Saved entries:
::::

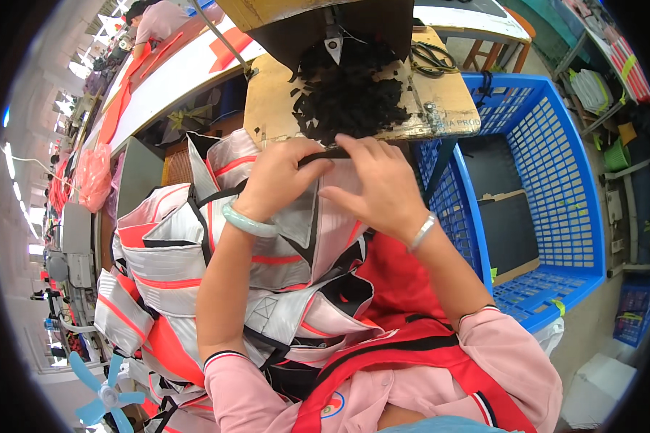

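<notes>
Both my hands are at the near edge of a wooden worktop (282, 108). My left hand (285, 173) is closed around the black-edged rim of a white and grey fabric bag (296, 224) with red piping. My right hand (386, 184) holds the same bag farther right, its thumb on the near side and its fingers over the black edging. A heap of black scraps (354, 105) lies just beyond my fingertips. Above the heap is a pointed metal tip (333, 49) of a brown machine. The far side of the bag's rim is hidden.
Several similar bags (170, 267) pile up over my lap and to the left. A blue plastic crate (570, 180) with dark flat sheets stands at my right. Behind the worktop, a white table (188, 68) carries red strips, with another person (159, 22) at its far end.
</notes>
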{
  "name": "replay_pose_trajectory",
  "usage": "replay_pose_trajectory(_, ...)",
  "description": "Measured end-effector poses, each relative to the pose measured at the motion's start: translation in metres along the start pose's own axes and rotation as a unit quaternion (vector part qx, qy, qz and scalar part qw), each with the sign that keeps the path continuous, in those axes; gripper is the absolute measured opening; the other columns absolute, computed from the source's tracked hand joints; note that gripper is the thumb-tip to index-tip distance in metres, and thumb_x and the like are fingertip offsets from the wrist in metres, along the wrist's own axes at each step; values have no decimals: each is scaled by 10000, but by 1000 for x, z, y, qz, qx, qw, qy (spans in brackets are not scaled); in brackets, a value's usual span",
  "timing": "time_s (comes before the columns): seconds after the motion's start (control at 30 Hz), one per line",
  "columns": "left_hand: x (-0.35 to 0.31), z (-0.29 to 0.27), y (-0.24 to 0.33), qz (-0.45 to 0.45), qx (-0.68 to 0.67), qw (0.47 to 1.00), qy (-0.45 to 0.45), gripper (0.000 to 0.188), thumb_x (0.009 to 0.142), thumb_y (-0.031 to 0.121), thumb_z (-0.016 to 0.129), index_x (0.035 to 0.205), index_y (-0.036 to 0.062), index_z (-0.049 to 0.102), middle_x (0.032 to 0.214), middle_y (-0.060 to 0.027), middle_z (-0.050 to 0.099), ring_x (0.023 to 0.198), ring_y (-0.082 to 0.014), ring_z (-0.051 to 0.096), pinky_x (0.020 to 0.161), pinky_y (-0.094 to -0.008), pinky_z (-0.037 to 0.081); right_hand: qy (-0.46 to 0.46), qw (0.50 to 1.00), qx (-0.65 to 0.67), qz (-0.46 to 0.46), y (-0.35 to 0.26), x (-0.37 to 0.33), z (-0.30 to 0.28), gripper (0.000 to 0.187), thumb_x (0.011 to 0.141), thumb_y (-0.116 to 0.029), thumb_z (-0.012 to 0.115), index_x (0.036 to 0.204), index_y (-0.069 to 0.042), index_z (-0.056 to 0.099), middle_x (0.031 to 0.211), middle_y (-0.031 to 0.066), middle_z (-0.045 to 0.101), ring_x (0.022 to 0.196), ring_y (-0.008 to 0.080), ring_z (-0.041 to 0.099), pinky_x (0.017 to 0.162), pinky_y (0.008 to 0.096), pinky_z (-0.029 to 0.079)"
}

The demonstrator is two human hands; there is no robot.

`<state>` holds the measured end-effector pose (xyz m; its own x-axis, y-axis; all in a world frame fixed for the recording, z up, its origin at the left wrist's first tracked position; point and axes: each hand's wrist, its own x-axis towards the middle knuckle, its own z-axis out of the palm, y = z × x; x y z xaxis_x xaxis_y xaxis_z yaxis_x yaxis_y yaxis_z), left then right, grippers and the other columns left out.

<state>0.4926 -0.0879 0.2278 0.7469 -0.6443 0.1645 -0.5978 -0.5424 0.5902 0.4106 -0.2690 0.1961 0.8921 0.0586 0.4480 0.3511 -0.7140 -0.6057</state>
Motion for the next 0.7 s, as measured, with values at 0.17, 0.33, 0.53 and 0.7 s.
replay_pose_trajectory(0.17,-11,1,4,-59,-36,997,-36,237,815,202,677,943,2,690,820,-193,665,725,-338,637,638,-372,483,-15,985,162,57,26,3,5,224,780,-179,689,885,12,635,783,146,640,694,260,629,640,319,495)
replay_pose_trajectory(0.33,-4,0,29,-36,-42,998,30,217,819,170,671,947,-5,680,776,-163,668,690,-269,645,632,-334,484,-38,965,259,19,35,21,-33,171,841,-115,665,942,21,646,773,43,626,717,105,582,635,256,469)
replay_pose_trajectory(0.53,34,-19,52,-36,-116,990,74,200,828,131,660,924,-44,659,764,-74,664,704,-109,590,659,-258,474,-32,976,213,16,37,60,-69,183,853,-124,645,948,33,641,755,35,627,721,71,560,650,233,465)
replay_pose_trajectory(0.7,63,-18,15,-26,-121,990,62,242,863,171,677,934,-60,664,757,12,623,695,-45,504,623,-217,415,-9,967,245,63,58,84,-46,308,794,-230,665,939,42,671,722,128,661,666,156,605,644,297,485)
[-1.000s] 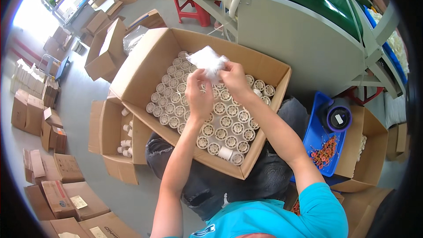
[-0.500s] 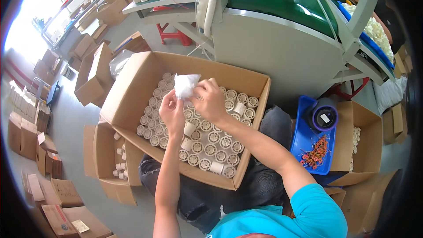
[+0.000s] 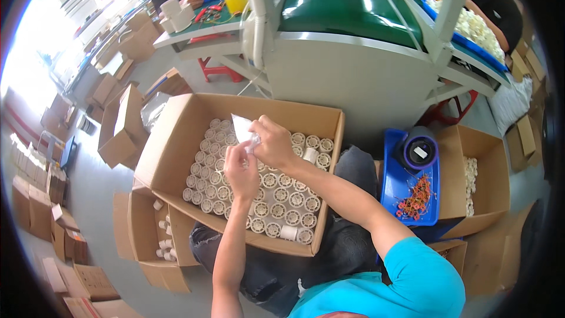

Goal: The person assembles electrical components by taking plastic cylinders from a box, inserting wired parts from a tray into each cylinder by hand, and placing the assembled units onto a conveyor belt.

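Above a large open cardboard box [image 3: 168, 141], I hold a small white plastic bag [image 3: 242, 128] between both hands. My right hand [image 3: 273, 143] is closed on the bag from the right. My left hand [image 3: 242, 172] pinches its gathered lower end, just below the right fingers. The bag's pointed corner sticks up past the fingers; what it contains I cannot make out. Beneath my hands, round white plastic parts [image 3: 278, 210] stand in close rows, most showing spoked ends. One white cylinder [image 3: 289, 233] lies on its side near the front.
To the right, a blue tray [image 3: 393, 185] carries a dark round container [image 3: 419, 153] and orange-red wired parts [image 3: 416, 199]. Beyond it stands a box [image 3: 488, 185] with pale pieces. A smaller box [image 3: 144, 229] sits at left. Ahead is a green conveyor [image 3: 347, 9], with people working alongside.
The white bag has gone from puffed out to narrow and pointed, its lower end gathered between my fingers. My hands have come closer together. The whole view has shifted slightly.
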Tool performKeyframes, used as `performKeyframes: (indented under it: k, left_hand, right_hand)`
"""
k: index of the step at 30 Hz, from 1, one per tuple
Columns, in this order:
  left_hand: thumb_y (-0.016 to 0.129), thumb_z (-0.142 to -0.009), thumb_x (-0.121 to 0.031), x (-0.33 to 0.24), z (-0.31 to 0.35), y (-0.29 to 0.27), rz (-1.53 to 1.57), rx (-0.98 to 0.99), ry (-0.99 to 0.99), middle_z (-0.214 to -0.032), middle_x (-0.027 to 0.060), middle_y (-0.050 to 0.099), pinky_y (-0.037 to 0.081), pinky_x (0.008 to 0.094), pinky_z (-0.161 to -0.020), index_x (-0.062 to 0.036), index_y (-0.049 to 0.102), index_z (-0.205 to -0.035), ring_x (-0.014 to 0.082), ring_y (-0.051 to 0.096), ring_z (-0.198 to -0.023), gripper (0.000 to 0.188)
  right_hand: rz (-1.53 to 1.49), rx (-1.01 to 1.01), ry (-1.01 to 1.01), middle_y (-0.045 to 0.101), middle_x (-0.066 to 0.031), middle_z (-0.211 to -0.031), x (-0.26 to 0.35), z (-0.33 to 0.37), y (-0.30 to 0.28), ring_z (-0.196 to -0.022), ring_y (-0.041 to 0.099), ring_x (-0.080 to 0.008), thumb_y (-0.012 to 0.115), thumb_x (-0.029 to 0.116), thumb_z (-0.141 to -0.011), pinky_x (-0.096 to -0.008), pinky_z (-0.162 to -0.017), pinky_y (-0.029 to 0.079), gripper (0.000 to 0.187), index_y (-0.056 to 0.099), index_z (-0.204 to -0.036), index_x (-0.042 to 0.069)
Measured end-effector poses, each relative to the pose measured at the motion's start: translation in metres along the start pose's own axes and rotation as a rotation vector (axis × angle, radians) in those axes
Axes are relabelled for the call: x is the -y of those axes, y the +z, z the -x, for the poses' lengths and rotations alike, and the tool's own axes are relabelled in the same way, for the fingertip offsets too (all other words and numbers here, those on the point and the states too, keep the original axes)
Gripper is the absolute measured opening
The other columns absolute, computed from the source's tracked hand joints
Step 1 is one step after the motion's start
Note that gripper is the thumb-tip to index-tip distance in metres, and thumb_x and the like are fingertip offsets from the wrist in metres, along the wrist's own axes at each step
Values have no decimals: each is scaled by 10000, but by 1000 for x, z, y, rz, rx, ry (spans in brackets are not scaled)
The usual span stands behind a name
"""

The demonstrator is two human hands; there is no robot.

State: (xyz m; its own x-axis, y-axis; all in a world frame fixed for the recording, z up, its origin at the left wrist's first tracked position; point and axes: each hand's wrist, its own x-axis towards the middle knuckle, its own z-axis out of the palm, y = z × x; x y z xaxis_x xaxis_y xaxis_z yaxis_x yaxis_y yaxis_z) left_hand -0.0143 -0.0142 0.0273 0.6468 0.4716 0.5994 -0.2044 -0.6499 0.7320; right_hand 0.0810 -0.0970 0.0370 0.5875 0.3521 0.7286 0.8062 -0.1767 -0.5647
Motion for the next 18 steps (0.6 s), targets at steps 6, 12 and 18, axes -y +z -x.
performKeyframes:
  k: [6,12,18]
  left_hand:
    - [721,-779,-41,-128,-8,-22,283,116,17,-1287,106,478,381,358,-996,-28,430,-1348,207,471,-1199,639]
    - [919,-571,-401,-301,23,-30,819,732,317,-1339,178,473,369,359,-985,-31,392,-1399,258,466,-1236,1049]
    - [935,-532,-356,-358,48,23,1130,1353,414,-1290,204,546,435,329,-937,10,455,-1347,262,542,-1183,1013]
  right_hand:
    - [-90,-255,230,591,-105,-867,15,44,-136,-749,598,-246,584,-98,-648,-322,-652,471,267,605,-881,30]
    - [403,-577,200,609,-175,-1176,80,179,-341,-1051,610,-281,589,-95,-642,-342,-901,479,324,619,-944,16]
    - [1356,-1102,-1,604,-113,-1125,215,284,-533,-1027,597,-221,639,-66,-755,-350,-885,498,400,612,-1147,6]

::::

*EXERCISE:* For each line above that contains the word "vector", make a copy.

*TASK RESULT:*
  "description": "Measured end-effector poses, each relative to the pose measured at the motion's start: translation in metres along the start pose's own axes and rotation as a unit quaternion (vector part qx, qy, qz and scalar part qw), each with the sign that keeps the path continuous, in those axes; gripper is the absolute measured opening; the other columns absolute, computed from the source's tracked hand joints; note that gripper is the thumb-tip to index-tip distance in metres, and thumb_x and the like are fingertip offsets from the wrist in metres, along the wrist's own axes at each step; values have no decimals: each is scaled by 10000, but by 1000 for x, z, y, qz, qx, qw, qy (spans in brackets are not scaled); in brackets, a value's usual span",
Measured end-effector poses, each relative to the pose measured at the motion's start: translation in metres along the start pose's own axes and rotation as a rotation vector (axis × angle, radians) in those axes

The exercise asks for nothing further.